WHAT TO PRODUCE —
Leave out the pictures and restate every entry word for word.

RECORDS FOR THE TASK —
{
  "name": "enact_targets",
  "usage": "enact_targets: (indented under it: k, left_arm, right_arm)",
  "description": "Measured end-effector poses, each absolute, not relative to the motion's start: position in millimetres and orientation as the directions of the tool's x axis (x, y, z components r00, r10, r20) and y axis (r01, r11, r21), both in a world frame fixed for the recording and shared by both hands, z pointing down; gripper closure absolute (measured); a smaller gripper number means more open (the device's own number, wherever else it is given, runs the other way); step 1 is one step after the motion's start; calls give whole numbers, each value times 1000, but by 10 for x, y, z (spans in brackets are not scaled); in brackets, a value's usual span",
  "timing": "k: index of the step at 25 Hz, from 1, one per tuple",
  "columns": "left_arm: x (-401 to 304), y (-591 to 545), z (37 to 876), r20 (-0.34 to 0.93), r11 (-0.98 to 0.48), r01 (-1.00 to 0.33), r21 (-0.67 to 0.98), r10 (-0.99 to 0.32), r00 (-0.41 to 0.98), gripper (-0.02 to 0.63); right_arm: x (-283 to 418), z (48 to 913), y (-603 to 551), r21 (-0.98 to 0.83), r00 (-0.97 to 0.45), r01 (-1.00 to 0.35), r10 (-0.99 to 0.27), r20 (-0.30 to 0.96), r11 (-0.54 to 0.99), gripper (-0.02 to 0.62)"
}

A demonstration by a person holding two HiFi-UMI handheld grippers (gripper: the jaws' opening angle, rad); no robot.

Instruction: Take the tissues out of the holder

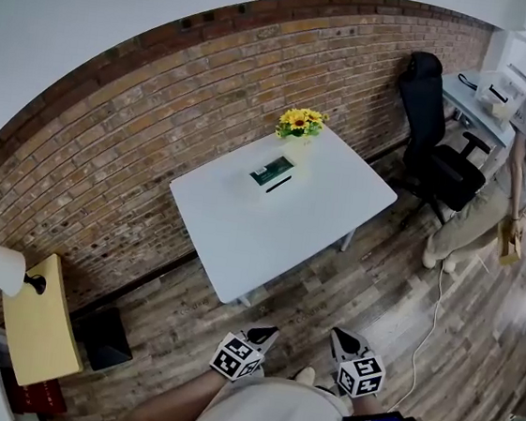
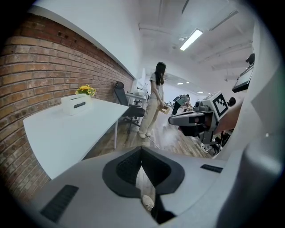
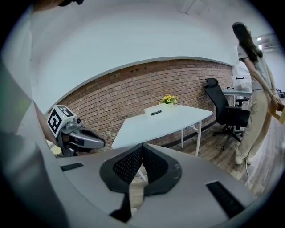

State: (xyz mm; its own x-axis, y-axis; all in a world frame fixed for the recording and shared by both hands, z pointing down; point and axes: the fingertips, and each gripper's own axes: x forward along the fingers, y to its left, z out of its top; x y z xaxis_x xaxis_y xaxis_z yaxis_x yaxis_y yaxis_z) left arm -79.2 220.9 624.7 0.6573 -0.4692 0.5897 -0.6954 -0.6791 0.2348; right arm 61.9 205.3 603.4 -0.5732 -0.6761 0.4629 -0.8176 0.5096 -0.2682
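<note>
The white tissue holder with a dark slot on top sits at the far side of the white table, next to a pot of yellow flowers. Both grippers hang well short of the table, over the wooden floor by the person's body. My left gripper and right gripper are shut with nothing between their pads. The left gripper view shows the holder far off beyond the shut left gripper. In the right gripper view the holder lies beyond the shut right gripper.
A black office chair stands right of the table, and a person walks by a desk at the far right. A brick wall backs the table. A yellow cabinet with a lamp stands at the left.
</note>
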Motion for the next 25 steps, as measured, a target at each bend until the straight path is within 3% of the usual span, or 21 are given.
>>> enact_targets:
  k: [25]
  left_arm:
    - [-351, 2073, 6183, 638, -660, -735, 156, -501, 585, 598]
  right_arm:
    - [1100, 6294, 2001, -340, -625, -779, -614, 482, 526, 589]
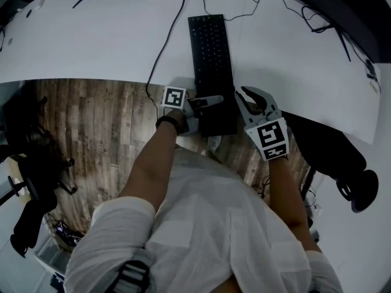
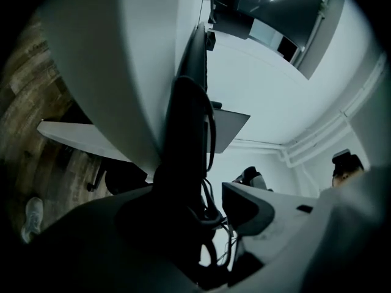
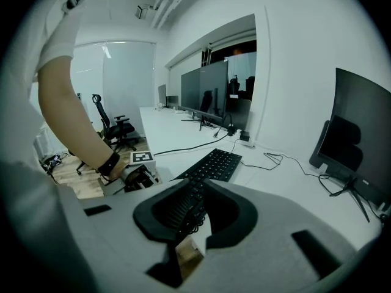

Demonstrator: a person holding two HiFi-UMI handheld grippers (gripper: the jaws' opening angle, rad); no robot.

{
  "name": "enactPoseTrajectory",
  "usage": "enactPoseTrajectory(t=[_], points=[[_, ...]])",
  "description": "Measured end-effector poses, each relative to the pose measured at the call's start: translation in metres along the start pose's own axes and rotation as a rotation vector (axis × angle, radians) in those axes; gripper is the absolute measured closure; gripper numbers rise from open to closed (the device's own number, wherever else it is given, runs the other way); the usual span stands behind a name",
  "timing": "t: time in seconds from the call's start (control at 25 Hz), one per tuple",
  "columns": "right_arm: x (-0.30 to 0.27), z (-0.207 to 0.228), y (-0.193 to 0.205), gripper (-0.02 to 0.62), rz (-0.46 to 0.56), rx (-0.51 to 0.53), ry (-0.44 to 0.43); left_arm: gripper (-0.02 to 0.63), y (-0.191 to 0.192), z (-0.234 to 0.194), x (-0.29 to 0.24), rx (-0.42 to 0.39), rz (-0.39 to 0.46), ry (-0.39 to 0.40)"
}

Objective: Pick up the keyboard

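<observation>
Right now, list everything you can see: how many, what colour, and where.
keyboard: one, black, on the desk, near end overhanging the edge.
desk: one, white, ahead of the person.
cables: several, black, across the desk.
monitors: several, dark, along the desk's far side.
office chairs: two, black, either side of the person.
floor: one, brown wood pattern, below the desk edge.
left gripper: one, grey, at the keyboard's near-left side.
right gripper: one, grey, beside the keyboard's near-right edge.
arms: two, white sleeves; black wristband on the left.
</observation>
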State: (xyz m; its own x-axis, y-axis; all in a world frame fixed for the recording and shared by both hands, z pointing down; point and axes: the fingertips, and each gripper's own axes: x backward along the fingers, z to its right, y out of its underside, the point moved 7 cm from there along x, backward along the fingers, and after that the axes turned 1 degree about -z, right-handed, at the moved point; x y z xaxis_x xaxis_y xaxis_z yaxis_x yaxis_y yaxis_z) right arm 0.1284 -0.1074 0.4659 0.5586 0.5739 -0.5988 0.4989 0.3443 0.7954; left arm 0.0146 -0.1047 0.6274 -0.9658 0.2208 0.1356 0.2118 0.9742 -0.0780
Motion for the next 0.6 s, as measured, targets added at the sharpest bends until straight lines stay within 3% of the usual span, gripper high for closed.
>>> enactPoseTrajectory(t=[0.2,0.4,0.6], points=[[-0.003,0.004,0.004,0.526,-0.010,-0.020,0.002,0.350,0.000,-0.002,-0.004,0.003,-0.022,0.027],[-0.002,0.006,0.007,0.526,-0.009,-0.030,0.010,0.445,0.001,-0.002,-0.006,0.007,-0.023,-0.006],[0.004,0.003,0.009,0.526,-0.002,-0.032,0.014,0.477,0.026,-0.003,-0.005,0.003,-0.036,-0.029]])
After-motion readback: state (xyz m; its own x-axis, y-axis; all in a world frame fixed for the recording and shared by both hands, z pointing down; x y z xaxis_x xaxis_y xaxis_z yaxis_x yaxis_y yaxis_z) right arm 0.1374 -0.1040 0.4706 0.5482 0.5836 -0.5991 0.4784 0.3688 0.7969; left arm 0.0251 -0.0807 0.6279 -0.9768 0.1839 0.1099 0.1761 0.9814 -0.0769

ANSWER SPACE —
{
  "name": "enact_targets",
  "usage": "enact_targets: (indented under it: k, left_arm, right_arm)",
  "description": "Measured end-effector poses, each absolute, not relative to the motion's start: position in millimetres and orientation as the directions of the tool's x axis (x, y, z components r00, r10, r20) and y axis (r01, r11, r21), both in a world frame fixed for the recording and shared by both hands, z pointing down; gripper closure absolute (measured); a smaller gripper number means more open (the device's own number, wherever else it is given, runs the other way); step 1 is one step after the motion's start; calls give whole numbers, each value times 1000, but by 10 for x, y, z (spans in brackets are not scaled); in brackets, a value's usual span",
  "timing": "k: index of the step at 25 Hz, from 1, one per tuple",
  "columns": "left_arm: x (-401 to 304), y (-591 to 545), z (37 to 876), r20 (-0.34 to 0.93), r11 (-0.98 to 0.48), r01 (-1.00 to 0.33), r21 (-0.67 to 0.98), r10 (-0.99 to 0.32), r00 (-0.41 to 0.98), gripper (-0.02 to 0.63); right_arm: x (-283 to 418), z (48 to 913), y (-603 to 551), r21 (-0.98 to 0.83), r00 (-0.97 to 0.45), r01 (-1.00 to 0.35), r10 (-0.99 to 0.27), r20 (-0.30 to 0.96), r11 (-0.54 to 0.99), gripper (-0.02 to 0.62)"
}

A demonstration by a person holding two HiFi-UMI handheld grippers (gripper: the jaws' opening angle, rad); no robot.

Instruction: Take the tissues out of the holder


State: (xyz mm; its own x-axis, y-axis; all in a world frame fixed for the recording and shared by both hands, z pointing down; point and axes: the fingertips, and each gripper's own axes: x forward along the fingers, y to its left, z out of its top; x y z xaxis_x xaxis_y xaxis_z yaxis_x yaxis_y yaxis_z) left arm -79.2 220.9 624.7 0.6573 -0.4692 0.5897 -0.6954 -0.6791 0.2348; right arm 61.9 205.3 603.4 -0.5732 -0.6761 0.4629 -0.8176 0.5096 -0.2682
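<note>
The white tissue holder with a dark slot on top sits at the far side of the white table, next to a pot of yellow flowers. Both grippers hang well short of the table, over the wooden floor by the person's body. My left gripper and right gripper are shut with nothing between their pads. The left gripper view shows the holder far off beyond the shut left gripper. In the right gripper view the holder lies beyond the shut right gripper.
A black office chair stands right of the table, and a person walks by a desk at the far right. A brick wall backs the table. A yellow cabinet with a lamp stands at the left.
</note>
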Motion for the next 25 steps, as measured, a target at each bend until the straight path is within 3% of the usual span, or 21 are given.
>>> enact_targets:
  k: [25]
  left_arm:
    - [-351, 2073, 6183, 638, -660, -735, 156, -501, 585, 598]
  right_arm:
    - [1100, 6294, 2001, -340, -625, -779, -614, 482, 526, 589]

Demonstrator: a person holding two HiFi-UMI handheld grippers (gripper: the jaws' opening angle, rad); no robot.

{
  "name": "enactPoseTrajectory",
  "usage": "enactPoseTrajectory(t=[_], points=[[_, ...]])",
  "description": "Measured end-effector poses, each relative to the pose measured at the call's start: translation in metres along the start pose's own axes and rotation as a rotation vector (axis × angle, radians) in those axes; gripper is the absolute measured closure; gripper numbers rise from open to closed (the device's own number, wherever else it is given, runs the other way); the usual span stands behind a name",
  "timing": "t: time in seconds from the call's start (control at 25 Hz), one per tuple",
  "columns": "right_arm: x (-0.30 to 0.27), z (-0.207 to 0.228), y (-0.193 to 0.205), gripper (-0.02 to 0.62), rz (-0.46 to 0.56), rx (-0.51 to 0.53), ry (-0.44 to 0.43); left_arm: gripper (-0.02 to 0.63), y (-0.191 to 0.192), z (-0.234 to 0.194), x (-0.29 to 0.24), rx (-0.42 to 0.39), rz (-0.39 to 0.46), ry (-0.39 to 0.40)"
}

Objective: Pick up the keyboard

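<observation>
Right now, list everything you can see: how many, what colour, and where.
keyboard: one, black, on the desk, near end overhanging the edge.
desk: one, white, ahead of the person.
cables: several, black, across the desk.
monitors: several, dark, along the desk's far side.
office chairs: two, black, either side of the person.
floor: one, brown wood pattern, below the desk edge.
left gripper: one, grey, at the keyboard's near-left side.
right gripper: one, grey, beside the keyboard's near-right edge.
arms: two, white sleeves; black wristband on the left.
</observation>
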State: (xyz m; its own x-axis, y-axis; all in a world frame fixed for the recording and shared by both hands, z pointing down; point and axes: the fingertips, and each gripper's own axes: x backward along the fingers, z to its right, y out of its underside, the point moved 7 cm from there along x, backward along the fingers, and after that the axes turned 1 degree about -z, right-handed, at the moved point; x y z xaxis_x xaxis_y xaxis_z yaxis_x yaxis_y yaxis_z) right arm 0.1284 -0.1074 0.4659 0.5586 0.5739 -0.5988 0.4989 0.3443 0.7954; left arm 0.0146 -0.1047 0.6274 -0.9658 0.2208 0.1356 0.2118 0.9742 -0.0780
Motion for the next 0.6 s, as measured, targets added at the sharpest bends until straight lines stay within 3% of the usual span, gripper high for closed.
>>> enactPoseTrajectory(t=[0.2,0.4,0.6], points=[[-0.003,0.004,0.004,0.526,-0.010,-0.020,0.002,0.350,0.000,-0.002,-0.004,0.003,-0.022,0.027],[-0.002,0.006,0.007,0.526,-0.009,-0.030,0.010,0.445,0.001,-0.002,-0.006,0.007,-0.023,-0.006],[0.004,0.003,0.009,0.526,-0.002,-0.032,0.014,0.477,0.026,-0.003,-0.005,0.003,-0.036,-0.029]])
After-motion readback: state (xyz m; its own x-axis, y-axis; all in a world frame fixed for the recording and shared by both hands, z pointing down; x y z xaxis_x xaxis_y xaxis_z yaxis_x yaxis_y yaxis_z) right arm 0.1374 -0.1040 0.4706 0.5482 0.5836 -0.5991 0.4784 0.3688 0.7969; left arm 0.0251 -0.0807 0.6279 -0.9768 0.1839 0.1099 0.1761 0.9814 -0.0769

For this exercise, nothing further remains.